**Required work**
Nothing in the data may be altered; the answer is a verbatim copy of it.

**Data below**
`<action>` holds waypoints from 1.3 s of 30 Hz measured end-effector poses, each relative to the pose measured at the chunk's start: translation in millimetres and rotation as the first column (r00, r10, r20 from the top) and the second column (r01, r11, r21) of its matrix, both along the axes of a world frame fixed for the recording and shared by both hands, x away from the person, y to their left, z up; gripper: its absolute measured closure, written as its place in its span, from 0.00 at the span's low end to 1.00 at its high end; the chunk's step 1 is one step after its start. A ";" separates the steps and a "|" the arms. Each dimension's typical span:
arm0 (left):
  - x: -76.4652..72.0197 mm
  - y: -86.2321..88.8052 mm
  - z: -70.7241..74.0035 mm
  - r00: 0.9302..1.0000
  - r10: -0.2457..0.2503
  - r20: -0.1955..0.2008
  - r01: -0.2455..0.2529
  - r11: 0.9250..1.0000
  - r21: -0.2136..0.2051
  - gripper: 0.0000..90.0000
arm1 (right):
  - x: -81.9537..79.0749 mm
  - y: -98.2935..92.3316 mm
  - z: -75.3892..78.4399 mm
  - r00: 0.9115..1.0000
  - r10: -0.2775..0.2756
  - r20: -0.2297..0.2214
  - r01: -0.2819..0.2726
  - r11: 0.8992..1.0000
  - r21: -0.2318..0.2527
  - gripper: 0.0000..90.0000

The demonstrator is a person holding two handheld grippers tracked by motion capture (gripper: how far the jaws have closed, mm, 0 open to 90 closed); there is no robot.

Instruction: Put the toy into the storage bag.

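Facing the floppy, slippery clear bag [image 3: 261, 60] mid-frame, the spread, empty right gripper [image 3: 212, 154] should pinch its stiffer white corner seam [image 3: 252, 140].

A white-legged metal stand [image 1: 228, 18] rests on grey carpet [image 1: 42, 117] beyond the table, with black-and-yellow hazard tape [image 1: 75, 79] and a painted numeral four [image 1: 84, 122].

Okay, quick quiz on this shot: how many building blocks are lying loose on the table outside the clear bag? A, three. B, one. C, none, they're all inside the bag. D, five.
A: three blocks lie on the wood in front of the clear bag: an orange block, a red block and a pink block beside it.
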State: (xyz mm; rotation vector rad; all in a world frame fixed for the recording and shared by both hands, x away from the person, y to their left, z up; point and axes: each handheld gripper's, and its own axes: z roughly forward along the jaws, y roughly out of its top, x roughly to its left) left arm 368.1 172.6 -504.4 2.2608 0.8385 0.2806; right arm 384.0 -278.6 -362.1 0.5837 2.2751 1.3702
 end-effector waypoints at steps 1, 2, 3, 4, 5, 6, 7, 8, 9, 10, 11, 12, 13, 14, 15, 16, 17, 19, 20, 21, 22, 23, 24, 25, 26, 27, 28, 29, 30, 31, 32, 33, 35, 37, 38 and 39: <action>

**Answer area**
`<action>` holds waypoints from 1.3 s of 30 Hz measured end-effector poses, each relative to the pose measured at the chunk's start: translation in millimetres and rotation as the first column (r00, r10, r20 from the top) and the second column (r01, r11, r21) of its matrix, both along the axes of a world frame fixed for the recording and shared by both hands, x away from the person, y to their left, z up; gripper: its absolute measured closure, written as its place in its span, from 0.00 at the span's low end to 1.00 at its high end; the chunk's step 1 is one step after its start. A ";" separates the steps and a "|" the arms. Each dimension's typical span:
arm0 (left):
  - x: -76.4652..72.0197 mm
  - y: -86.2321..88.8052 mm
  - z: -70.7241..74.0035 mm
  - r00: 0.9302..1.0000
  - r10: -0.2457..0.2503
  - r20: -0.1955..0.2008
  - r01: -0.2455..0.2529
  - r11: 0.9250..1.0000
  - r21: -0.2136..0.2051
  - gripper: 0.0000..90.0000
arm1 (right):
  - x: -81.9537..79.0749 mm
  - y: -98.2935..92.3316 mm
  - z: -75.3892..78.4399 mm
  - r00: 0.9115..1.0000
  - r10: -0.2775..0.2756
  - r20: -0.2297..0.2214
  - r01: -0.2819..0.2726
  - r11: 0.8992..1.0000
  - r21: -0.2318..0.2527
  - gripper: 0.0000..90.0000

The demonstrator is a person holding two handheld grippers tracked by motion capture (gripper: how far the jaws have closed, mm, 0 open to 90 closed); there is no robot.

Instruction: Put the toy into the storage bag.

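Facing the floppy, slippery clear bag [image 3: 261, 60] mid-frame, the spread, empty right gripper [image 3: 212, 154] should pinch its stiffer white corner seam [image 3: 252, 140].

A white-legged metal stand [image 1: 228, 18] rests on grey carpet [image 1: 42, 117] beyond the table, with black-and-yellow hazard tape [image 1: 75, 79] and a painted numeral four [image 1: 84, 122].

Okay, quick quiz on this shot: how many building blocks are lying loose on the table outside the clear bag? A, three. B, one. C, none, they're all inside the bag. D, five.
A: three blocks lie on the wood in front of the clear bag: an orange block, a red block and a pink block beside it.
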State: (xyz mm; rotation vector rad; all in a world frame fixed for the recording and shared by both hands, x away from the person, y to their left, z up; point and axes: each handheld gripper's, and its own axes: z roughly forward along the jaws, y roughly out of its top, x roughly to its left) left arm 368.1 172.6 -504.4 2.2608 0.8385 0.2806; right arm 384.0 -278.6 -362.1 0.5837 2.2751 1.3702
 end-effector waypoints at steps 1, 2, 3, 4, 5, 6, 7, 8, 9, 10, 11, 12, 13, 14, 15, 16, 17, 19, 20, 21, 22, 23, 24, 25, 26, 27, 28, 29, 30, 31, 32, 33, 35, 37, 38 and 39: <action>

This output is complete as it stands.